» **TASK**
Copy out the data so that nothing differs from the original.

<<<<

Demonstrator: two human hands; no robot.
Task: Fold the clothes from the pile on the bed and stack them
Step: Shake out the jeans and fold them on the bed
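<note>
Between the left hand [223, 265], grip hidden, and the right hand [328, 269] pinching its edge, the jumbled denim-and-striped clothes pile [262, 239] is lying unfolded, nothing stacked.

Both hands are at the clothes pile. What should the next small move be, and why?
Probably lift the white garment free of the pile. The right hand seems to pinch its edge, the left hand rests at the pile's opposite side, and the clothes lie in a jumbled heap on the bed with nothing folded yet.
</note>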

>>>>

» **RESULT OF THIS TASK**
Demonstrator: two human hands; no robot.
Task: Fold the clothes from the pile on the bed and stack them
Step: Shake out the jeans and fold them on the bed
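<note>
Between the left hand [223, 265], grip hidden, and the right hand [328, 269] pinching its edge, the jumbled denim-and-striped clothes pile [262, 239] is lying unfolded, nothing stacked.

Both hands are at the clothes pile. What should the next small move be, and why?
Probably lift the white garment free of the pile. The right hand seems to pinch its edge, the left hand rests at the pile's opposite side, and the clothes lie in a jumbled heap on the bed with nothing folded yet.
</note>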

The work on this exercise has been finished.